Recursive self-models and minimal phenomenal experience

Minimal phenomenal experience (MPE) is characterized as a state of pure awareness stripped of conceptual content, and serves as a methodological tool for probing the mechanisms underlying consciousness. We propose a computational architecture in which a policy model that generates behavior is recursively coupled to a program model that synthesizes structured, executable explanations of that behavior. We ground our architecture in program synthesis: a computational approach that models human learning and reasoning as the process of inferring structured programs (executable code or symbolic rules) from examples or experience. These programs function as hypothetical self-models that can condition future behavior through a self-hypothesis distribution, making the agent’s current self-conception an endogenous cause within its generative model.
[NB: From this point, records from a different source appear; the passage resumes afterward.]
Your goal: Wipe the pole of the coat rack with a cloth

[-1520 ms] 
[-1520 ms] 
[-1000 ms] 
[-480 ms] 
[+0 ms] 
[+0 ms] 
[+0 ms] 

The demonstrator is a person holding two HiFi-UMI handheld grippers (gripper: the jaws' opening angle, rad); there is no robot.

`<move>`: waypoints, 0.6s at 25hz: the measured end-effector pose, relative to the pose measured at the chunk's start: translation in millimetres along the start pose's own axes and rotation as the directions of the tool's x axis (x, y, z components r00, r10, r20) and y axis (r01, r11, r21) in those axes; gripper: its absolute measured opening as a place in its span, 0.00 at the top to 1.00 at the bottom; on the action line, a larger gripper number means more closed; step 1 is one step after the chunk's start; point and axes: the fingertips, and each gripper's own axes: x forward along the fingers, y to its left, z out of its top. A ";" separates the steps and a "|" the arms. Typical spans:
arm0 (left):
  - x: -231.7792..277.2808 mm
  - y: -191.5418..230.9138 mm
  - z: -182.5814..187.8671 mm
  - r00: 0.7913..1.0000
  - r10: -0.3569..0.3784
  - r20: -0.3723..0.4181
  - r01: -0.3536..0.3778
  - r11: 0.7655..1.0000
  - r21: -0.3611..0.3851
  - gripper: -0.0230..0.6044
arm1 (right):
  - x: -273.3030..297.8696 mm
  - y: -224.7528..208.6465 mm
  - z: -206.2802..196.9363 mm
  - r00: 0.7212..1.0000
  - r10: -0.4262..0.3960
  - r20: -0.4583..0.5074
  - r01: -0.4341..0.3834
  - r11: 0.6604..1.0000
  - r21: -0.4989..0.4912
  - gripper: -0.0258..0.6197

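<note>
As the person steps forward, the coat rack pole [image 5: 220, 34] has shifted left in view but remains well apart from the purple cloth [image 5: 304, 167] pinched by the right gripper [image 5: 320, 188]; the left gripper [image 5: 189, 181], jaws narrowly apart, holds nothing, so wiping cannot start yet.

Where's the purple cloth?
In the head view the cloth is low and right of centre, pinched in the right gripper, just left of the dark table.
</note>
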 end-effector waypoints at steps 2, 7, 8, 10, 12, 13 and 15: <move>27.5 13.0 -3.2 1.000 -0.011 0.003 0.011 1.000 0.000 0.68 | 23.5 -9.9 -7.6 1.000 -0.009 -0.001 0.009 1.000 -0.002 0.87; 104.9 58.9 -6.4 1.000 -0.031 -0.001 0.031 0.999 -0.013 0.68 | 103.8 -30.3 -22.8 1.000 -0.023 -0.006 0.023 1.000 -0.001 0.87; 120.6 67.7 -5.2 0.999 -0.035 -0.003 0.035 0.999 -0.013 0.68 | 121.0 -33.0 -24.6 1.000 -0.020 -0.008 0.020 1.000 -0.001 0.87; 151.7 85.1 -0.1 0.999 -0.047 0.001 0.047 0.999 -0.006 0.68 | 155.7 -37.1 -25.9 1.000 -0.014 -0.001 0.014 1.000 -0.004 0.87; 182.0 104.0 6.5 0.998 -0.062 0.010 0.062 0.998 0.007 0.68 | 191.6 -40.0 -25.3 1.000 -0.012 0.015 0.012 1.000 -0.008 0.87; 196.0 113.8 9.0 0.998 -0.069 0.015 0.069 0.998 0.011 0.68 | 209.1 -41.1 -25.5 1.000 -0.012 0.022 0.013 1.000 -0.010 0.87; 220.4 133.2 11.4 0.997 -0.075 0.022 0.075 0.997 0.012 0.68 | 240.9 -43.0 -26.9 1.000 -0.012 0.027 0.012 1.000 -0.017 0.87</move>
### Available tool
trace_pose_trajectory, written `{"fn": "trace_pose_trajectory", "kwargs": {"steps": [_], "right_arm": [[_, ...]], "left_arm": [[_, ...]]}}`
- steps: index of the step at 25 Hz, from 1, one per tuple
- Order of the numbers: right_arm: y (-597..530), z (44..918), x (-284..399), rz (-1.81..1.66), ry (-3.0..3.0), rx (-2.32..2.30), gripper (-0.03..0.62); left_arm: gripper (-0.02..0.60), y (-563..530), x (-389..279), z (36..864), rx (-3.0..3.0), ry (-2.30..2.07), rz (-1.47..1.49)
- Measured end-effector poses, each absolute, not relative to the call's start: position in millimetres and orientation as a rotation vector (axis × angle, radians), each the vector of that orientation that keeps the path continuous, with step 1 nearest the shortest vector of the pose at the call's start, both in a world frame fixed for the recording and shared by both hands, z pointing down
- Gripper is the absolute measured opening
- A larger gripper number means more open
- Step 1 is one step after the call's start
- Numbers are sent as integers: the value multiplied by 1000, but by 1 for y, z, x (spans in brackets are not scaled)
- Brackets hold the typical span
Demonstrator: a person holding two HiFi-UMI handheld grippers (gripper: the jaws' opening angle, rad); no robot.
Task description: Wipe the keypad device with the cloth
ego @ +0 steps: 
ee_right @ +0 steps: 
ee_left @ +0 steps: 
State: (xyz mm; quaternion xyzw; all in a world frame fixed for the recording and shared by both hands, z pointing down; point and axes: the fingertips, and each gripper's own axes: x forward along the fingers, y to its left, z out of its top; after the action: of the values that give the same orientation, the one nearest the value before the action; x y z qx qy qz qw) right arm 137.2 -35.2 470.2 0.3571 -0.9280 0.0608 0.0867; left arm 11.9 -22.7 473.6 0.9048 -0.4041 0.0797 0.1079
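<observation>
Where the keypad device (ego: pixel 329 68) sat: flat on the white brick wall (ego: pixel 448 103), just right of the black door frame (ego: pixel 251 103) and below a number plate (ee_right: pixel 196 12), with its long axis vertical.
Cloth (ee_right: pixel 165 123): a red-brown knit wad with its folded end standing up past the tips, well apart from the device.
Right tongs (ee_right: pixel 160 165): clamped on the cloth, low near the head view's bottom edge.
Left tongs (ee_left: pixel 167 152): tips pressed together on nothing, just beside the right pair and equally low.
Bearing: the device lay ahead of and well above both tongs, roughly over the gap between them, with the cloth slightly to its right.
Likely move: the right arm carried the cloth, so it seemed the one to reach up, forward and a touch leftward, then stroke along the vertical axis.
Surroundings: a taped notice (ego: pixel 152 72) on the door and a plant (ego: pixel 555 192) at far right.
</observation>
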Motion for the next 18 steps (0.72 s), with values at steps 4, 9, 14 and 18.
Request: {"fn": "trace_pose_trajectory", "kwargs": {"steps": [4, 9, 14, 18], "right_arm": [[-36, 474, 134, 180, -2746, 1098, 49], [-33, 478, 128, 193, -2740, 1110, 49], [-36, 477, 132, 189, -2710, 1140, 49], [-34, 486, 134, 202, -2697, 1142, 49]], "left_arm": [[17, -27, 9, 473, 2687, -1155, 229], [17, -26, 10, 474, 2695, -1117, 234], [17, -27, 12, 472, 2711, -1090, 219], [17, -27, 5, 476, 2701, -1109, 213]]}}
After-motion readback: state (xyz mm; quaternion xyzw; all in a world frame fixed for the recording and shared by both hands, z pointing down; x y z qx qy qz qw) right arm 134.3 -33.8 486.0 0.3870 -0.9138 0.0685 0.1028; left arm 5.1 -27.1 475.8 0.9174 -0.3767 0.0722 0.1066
The program model learns programs that balance three objectives: explanatory adequacy for observed behavior, alignment with the policy’s capabilities, and behavioral utility. This recursive coupling—where programs shape actions that generate data for refining programs—creates attractor dynamics that stabilize into a coherent identity and narrative self. We argue that MPE emerges when the system operates with minimal narrative elaboration: programs remain simple and interoceptively focused, the self-hypothesis distribution stays broad rather than collapsing to a dominant narrative, and the agent sustains awareness through recursive self-modeling without recruiting extended conceptual structures.